A verba para a compra de querosene e manutenção dos lampiões era de 500$000 (quinhentos mil réis) e a iluminação da vila era de qualidade conforme atestou o Dr. Antônio Gonçalves Maia, do jornal " Província", numa visita a diversas localidades do interior de Pernambuco. A limpeza da vila, ou seja, o recolhimento do lixo e a capinação, ficava em torno de 180$000 (cento e oitenta mil réis), ou 2,5% da despesa total prevista. As despesas eventuais montavam 200$000 (duzentos mil réis), ou 2,7% do total. Englobamos em “Outras Despesas” as rubricas orçamentárias “Subvenção à Biblioteca da Sociedade 21 de Março”, as despesas com “Júri e Eleições”, “Custas Judiciais” e “Assinatura do Diário e outras publicações”, totalizando 700$000 (setecentos mil réis) ou 9,5% da despesa total. Em última análise, o poder público nada fazia em benefício da população em geral, pois sugava do contribuinte quase 70% da arrecadação para pagamento dos funcionários e dirigentes municipais.

Ainda pela peça orçamentária que é objeto desta perfunctória análise, chega-se à conclusão de que a manutenção da justiça municipal com seus cartórios e serventuários não era para fazer parte da estrutura municipal, pois além de pagar salários irrisórios aos juízes dos dois distritos de então (São Bento e Cachoeirinha), seus recursos seriam mais bem aproveitados na educação do povo pobre do município, tirando-o da escuridão do analfabetismo.

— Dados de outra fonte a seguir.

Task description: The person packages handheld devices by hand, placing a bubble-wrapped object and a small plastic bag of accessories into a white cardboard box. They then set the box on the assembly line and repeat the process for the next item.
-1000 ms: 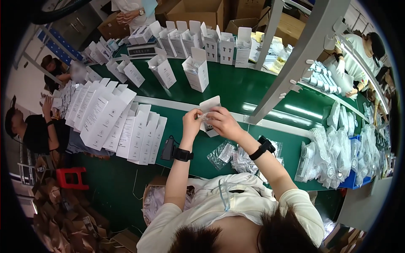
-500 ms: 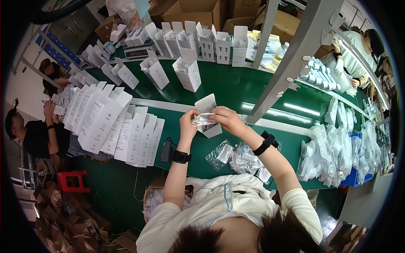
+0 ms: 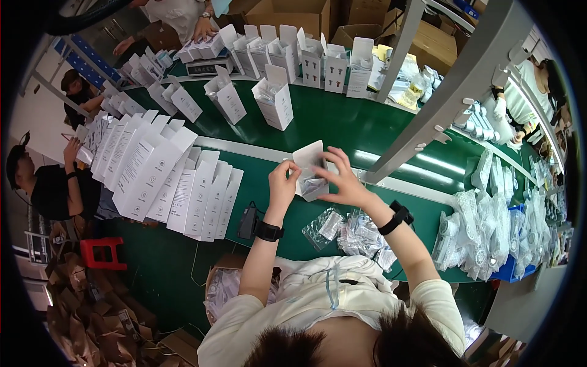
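Note:
In front of me a small white carton (image 3: 309, 160) stands with its top flap raised. My left hand (image 3: 284, 185) is closed, its fingertips pinching the carton's left edge. On the right side, my right hand (image 3: 346, 183) is spread open around the carton, with fingers apart and thumb near its lower corner. A clear plastic packet (image 3: 312, 186) shows inside the carton's opening, partly shaded. Nearer to me, several small clear bags with white parts (image 3: 361, 235) lie in a loose pile on the green table.
Upright white cartons (image 3: 147, 177) crowd the left. Filled open cartons (image 3: 273, 101) stand on the far green belt (image 3: 342, 131). Bubble-wrapped items (image 3: 474, 229) heap up at right by a blue bin (image 3: 510, 269). A grey metal post (image 3: 428, 122) rises at right. Other people work around.
The clear packet has gone from between my fingers into the carton. My right hand has opened and spread; my left has shifted to the carton's edge.

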Demonstrator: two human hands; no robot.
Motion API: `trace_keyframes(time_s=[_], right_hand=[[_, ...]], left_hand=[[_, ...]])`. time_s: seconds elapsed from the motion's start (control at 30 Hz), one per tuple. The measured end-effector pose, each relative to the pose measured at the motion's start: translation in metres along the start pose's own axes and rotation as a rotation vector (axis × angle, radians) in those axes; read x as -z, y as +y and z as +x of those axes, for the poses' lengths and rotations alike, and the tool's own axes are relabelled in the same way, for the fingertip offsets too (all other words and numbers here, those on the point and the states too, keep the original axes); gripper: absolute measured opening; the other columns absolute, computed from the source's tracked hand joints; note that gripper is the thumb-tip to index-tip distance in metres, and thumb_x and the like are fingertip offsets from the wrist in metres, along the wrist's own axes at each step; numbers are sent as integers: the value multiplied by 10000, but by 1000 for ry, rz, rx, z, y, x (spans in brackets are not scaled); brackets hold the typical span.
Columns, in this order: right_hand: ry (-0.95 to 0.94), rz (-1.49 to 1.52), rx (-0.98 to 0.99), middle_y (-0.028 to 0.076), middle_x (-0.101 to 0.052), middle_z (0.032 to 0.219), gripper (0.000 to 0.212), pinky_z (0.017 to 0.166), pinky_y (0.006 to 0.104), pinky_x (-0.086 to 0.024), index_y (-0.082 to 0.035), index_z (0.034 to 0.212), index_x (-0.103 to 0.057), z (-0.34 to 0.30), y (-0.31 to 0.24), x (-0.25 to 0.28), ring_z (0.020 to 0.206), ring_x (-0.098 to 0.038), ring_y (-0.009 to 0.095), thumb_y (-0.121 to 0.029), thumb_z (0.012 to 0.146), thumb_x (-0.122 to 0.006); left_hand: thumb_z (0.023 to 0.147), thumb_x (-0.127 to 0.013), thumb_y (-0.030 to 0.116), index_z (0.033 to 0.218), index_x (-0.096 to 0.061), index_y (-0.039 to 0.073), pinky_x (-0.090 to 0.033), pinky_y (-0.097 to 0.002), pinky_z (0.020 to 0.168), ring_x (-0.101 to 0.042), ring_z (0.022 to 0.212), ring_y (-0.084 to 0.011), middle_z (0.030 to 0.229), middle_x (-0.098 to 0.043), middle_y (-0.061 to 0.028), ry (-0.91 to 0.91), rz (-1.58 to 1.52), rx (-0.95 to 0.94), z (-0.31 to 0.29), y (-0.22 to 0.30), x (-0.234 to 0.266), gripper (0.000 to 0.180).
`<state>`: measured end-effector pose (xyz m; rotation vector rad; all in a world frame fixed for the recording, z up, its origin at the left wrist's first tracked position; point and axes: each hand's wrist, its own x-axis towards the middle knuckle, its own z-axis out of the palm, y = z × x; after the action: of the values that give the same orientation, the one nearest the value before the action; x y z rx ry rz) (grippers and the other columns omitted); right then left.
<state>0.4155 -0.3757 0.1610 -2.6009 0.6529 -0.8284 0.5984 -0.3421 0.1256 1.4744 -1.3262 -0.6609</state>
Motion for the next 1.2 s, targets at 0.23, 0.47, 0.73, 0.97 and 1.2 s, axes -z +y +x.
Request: trace_keyframes(time_s=[0.23, 0.47, 0.73, 0.97, 1.2], right_hand=[[80, 623, -501, 125, -251, 1348, 1182, 1031, 362, -254, -63, 1372, -61, 10, 35, -82, 1241, -291, 267, -61, 459, -812], [398, 659, -544, 155, -296, 1298, 1158, 1005, 359, -291, -42, 1362, -102, 125, 19, -155, 1184, -344, 300, 5, 438, -799], [513, 245, -554, 204, -250, 1323, 1105, 996, 430, -259, -105, 1385, -23, 119, 40, -168, 1234, -254, 339, -124, 569, -769], [529, 1547, -450, 102, -222, 1382, 804, 1022, 379, -211, -64, 1381, -48, -25, -52, -74, 1274, -217, 222, -442, 832, -497], [482, 1361, -762, 83, -394, 1277, 687, 979, 353, -282, -25, 1290, -324, -160, -22, 13, 1185, -365, 192, -525, 834, -442]], left_hand=[[681, -655, 40, 932, -498, 25, -365, -373, 830, -449, 1007, -314, 1095, -478, -139, 156, 327, -151, 8, 53, 65, 296], [571, -754, 272, 1304, -330, 138, -144, -567, 997, -227, 1272, -343, 1365, -297, -119, 478, 1530, 46, 12, 110, 257, 857], [614, -732, 266, 1346, -254, 107, -231, -536, 970, -328, 1188, -362, 1344, -312, -163, 382, 1255, -41, 2, 116, 221, 889], [612, -768, 301, 1326, -122, -50, -280, -455, 957, -334, 1161, -392, 1299, -278, -230, -134, 692, -86, -67, 103, 41, 1025], [544, -816, 298, 1297, -227, 35, -341, -368, 939, -407, 1120, -264, 1247, -358, -153, -670, -503, 57, -62, 67, -52, 991]])
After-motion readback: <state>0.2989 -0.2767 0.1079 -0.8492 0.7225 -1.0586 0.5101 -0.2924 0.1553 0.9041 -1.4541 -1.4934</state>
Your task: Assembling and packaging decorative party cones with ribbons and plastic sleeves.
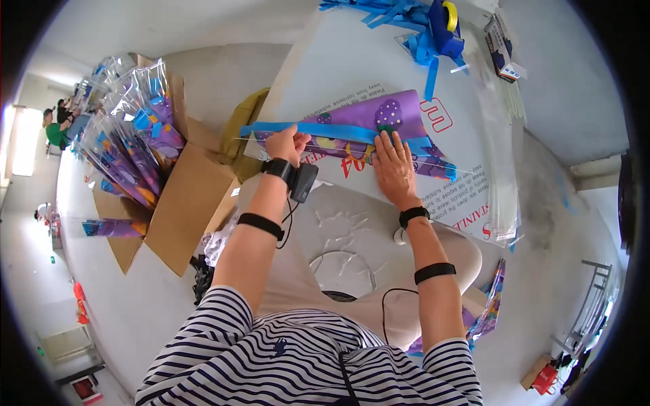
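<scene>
A purple printed fabric (352, 112) with dark berry shapes lies partly rolled on the white board (305, 81). Along it runs a long blue strip (338, 130), and a thin pale rod or line (433, 164) crosses beside it. My left hand (286, 145) has its fingers curled closed on the rolled left part of the fabric, by the strip; the exact grip is partly hidden. My right hand (395, 166) rests flat on the fabric's right part, fingers stretched out and holding nothing.
A blue tape dispenser (447, 30) stands at the board's far end by loose blue strips (399, 13). Clear plastic sleeves (504, 183) hang along the board's right edge. To the left, an open cardboard box (179, 210) holds several wrapped purple rolls (132, 169).
</scene>
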A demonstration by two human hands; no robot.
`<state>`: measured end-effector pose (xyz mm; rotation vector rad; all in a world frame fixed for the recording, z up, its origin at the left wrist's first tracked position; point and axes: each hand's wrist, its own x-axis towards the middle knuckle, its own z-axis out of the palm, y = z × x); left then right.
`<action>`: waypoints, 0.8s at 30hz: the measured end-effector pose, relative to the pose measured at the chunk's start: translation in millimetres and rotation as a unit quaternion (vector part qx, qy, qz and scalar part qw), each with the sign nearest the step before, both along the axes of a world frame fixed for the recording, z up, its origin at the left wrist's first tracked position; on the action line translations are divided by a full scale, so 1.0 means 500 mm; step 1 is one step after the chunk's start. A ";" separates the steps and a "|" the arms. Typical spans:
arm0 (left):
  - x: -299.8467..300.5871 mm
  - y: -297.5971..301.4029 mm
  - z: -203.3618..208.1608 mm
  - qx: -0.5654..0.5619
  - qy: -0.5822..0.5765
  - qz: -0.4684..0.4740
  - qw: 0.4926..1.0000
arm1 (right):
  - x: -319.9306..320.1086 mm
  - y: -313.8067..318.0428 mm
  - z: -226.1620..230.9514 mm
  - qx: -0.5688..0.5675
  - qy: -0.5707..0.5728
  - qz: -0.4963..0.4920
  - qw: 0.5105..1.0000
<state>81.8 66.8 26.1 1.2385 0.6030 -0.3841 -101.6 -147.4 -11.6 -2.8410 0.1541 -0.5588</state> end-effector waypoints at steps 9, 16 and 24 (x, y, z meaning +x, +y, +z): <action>0.025 0.006 -0.008 0.121 -0.002 0.091 0.988 | -0.007 -0.013 -0.009 -0.007 -0.015 -0.004 1.000; 0.112 0.126 -0.026 0.585 -0.209 -0.074 0.780 | -0.006 -0.009 -0.007 -0.011 0.011 -0.005 1.000; 0.160 0.060 0.046 0.447 -0.332 -0.493 0.668 | -0.003 -0.003 0.006 0.011 0.041 0.001 0.999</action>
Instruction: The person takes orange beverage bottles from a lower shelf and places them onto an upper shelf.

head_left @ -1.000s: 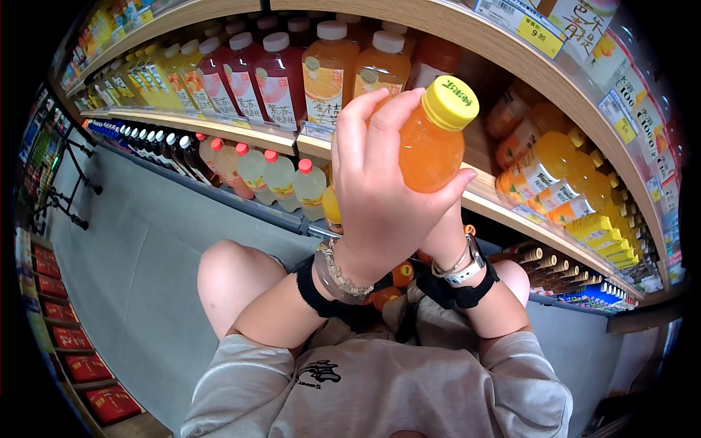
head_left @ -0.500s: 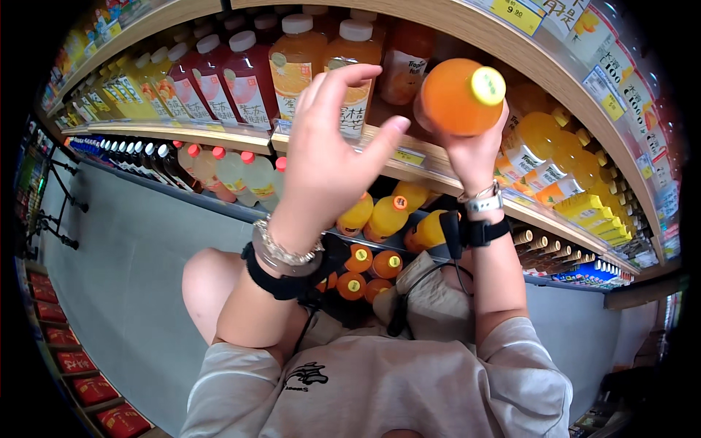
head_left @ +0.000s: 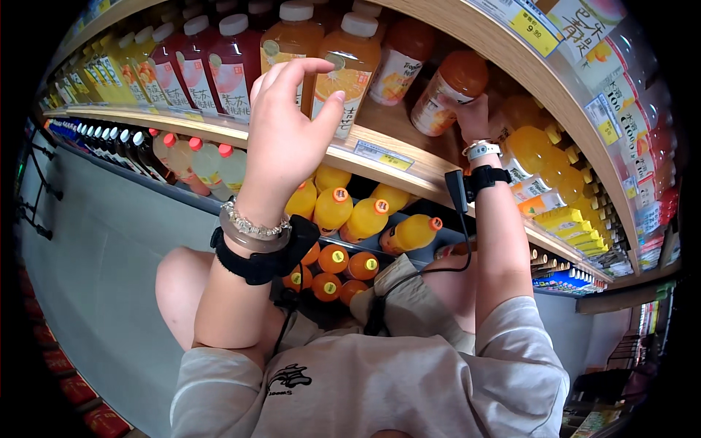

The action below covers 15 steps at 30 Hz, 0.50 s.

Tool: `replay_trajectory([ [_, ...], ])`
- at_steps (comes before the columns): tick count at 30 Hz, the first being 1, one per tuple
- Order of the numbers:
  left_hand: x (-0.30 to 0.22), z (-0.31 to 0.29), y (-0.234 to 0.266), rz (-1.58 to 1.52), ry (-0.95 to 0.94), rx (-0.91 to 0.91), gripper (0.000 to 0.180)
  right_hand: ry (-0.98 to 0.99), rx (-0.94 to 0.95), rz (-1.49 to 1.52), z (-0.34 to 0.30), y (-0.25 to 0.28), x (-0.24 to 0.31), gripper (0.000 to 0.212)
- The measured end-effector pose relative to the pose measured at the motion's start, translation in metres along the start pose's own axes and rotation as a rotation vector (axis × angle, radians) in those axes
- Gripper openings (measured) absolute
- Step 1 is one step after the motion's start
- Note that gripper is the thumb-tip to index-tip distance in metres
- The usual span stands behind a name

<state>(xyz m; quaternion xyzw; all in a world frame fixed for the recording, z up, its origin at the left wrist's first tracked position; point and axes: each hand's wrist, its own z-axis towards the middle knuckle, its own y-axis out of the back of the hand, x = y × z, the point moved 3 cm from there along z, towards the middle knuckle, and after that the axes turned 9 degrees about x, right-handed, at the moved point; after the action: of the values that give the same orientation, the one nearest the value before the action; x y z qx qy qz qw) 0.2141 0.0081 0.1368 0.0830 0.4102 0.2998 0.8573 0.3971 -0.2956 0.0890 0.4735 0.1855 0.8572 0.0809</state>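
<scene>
Gripping round orange plastic btl. (head_left: 444, 89) w/ R hand (head_left: 473, 119) at far pale-wood shelf (head_left: 429, 160); holding L hand (head_left: 290, 139) open, to left.

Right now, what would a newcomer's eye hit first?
Probably the left hand, empty with fingers curled, left of centre before white-capped orange bottles. Next, the right hand gripping a large orange bottle at the wooden shelf, upper right. Below, yellow-capped bottles cluster between the knees.
</scene>
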Motion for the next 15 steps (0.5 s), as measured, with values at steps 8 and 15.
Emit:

De qualquer forma, o orçamento municipal de S. Bento é uma pequena amostra do empreguismo generalizado em que o setor público foi vítima desde os tempos coloniais a ponto de modernamente a Lei de Responsabilidade Fiscal impor limite para gastos com pessoal.

O orçamento municipal de S. Bento para o ano de 1900 revela que o Estado, no sentido amplo do termo, esteve sempre a serviço das elites dirigentes e muito longe de atender as reais necessidades do povo mais carente de coisas básicas como educação e saúde.

Assim, repetimos, quantas vacas, cavalos, jumentos, carneiros e ovelhas tiveram que ser sacrificados ou vendidos para arrecadar o horroroso “Imposto do Sangue” e com ele pagar os vencimentos do prefeito, presidente do conselho, juízes, tesoureiro, secretário, arrecadadores, guarda municipal e tantos outros servidores que pouco ou nada tinham de dar em retorno à população, ressalvando-se apenas a iluminação e a limpeza da vila, elogiadas pelos visitantes?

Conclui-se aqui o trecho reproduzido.